6. Concrete Case Study: The Toeslagenaffaire
This piece aims to dive deeper into an example of the usage of machine learning and the perceived reactions to this. In my opinion, the Toeslagenaffaire is a current topic that teaches us what there still is to learn about artificial intelligence and its applications. A short summary of the whole debacle is that a lot of people eligible to receive allowances / benefits (toeslagen in Dutch) were flagged as fraudsters. This lead to enormous debts to pay back for thousands of innocent persons.
Now, I understand that most case studies are actually quite concrete works and that this title might feel like a bit of a tautology. However, I am also aware that I have a tendency to dive far into the abstract and so a bit of underlining might not be the worst idea. I will try to stay as close to the point as possible, veering off into the abstract only when necessary (or judged to be interesting enough). Without further ado, let’s get concrete.
Background
What ended in a scandal - and the resignation of the Cabinet - started with a completely different scandal. In 2013, it became widely known that various citizens of Bulgaria were managing to illegally profit from the Dutch allowance system. By pretending to reside in the Netherlands, they qualified for a whole variety of allowances from health care benefits to child care support. Of course these allowances are meant to be rewarded to the people that have to pay for the connected services, like insurance and day care. By faking whole lives, the Bulgarian fraudsters got the money and never paid the costs.
Politics is far from my area of expertise, but I understand enough to know that actions like this - especially when widely known - require reactions. This was the case for the fraud case as well. The Cabinet of that time opened Pandora’s box, filled with questions and doubts rather than evil and hope. The conclusion was obvious: Stronger measures to combat fraud were needed, and so they would be implemented.
If you have ever read a science fiction story, you can see where this is going. The problem arises, the solution is proposed and eagerly accepted and in the end, the solution turns out to be a bigger problem than the original problem was. A tale as old as time, and this affair could be summarised in the same way. Many more people were appointed as fraudsters by the new system, as it was way stricter. This could be seen as a well-working system, but many of these newly appointed criminals did not do anything wrong at all or at least had no bad intent. In other words, false negative cases lessened but false positive cases boomed. This happened to the point of thousands of people being buried in debt while they never once tried to commit fraud, the scandal now known as the Toeslagenaffaire.
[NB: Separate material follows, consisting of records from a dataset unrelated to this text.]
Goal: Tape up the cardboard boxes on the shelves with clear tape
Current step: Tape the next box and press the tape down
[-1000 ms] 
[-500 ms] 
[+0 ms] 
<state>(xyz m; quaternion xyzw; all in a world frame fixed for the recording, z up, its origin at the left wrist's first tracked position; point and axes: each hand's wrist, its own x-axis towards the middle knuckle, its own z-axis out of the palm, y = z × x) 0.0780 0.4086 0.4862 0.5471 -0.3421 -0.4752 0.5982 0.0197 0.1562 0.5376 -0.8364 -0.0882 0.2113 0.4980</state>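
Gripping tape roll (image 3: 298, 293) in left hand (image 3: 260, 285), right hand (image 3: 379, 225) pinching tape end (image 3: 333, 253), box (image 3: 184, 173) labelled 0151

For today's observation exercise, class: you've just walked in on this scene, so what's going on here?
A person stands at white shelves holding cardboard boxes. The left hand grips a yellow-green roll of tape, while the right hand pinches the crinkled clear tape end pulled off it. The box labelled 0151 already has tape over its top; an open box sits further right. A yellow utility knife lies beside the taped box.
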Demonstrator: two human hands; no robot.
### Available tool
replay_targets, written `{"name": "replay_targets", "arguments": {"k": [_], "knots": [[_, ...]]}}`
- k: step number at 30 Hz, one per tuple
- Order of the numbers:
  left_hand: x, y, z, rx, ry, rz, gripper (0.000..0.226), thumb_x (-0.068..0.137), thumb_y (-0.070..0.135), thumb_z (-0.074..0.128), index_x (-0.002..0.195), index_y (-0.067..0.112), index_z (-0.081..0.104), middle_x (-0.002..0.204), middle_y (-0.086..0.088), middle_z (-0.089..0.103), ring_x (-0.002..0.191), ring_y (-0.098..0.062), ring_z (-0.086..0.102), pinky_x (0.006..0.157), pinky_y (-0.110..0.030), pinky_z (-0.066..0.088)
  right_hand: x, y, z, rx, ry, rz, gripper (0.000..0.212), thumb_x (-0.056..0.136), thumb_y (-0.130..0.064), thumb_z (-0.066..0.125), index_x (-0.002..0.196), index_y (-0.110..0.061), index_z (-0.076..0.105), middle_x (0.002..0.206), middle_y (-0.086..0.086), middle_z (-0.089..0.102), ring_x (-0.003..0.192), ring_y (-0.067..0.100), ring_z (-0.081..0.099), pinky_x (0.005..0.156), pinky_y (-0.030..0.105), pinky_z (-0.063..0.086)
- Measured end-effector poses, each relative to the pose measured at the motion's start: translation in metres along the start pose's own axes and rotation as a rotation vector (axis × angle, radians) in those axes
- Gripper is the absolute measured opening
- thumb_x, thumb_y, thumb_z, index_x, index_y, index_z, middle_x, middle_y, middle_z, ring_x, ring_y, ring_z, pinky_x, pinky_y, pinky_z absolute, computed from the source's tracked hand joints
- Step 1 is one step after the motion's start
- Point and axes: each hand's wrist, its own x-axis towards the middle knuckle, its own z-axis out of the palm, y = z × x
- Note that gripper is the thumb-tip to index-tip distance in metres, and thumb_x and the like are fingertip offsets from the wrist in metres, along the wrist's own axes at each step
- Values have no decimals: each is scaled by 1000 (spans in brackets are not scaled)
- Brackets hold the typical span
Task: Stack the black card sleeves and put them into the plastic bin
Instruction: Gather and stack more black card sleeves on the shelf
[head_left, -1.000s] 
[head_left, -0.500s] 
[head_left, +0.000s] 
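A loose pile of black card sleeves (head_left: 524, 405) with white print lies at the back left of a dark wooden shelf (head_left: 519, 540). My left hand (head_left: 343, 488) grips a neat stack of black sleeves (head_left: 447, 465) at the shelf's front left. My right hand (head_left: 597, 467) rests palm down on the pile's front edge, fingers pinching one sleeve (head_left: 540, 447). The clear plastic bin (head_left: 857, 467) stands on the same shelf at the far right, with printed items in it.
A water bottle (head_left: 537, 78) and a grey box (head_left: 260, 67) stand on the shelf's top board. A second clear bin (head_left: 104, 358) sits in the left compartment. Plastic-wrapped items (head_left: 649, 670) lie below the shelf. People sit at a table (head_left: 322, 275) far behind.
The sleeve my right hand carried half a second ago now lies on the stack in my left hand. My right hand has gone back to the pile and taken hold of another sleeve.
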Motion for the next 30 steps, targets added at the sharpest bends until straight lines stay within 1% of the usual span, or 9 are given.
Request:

Now, a few years later, the saga even knows another chapter. Compensation regulations have gone so far that - again - the wrong people are affected by good intent. The people actually guilty of committing fraud now apply for compensation and receive this, opening a whole other can of worms. Considering the whole affair, the Cabinet reminds of someone trying to steer a ship for the first time. Wild movements that cause the whole vessel to be thrown around, rather than the more appropriate smaller movements and the required patience. However, the goal of this text is not to criticise all the measures taken throughout the years by the tax authorities. So let us make sure to stay close to the case we are trying to study:
In what way did the original stricter measures go wrong, and what role did machine learning play?
When first talking about machine learning, we talked about the appealing characteristics that self-learning models have. Automatising tasks saves a lot of energy and some jobs just require more manpower than an organisation can bring up without using models. This is exactly the kind of problem that an organisation like the Dutch Tax and Customs Administration (or Belastingdienst in Dutch) runs into. Instead of considering all individual cases of possible fraud - which would entail checking all the cases in which allowance has been given out - it would be much less work to only consider the cases that are “more likely” to be fraud. There are multiple ways to achieve this goal, and our main protagonist of today’s story is one of these ways: The model that became known as the Risicoclassificatiemodel (yes that is actually one word in Dutch).
The name translates literally to “risk classification model”, and I will refer to it as the RC model from now on. The RC model did - and the past tense is appropriate as it is currently discontinued - exactly what its name suggests: Classifying allowance cases according to their so-called risk, the likelihood of being the result of fraudulent behaviour. In this, it was one of multiple automatised systems and instruments that allowed the manual labour of the tax administration to be limited to judging only those cases that were highly likely to be actual swindlers. We specifically consider the usage of this model for the assignment of child allowance, which is meant to support parents whose child stays at day-care when there is no one at home to take care of them.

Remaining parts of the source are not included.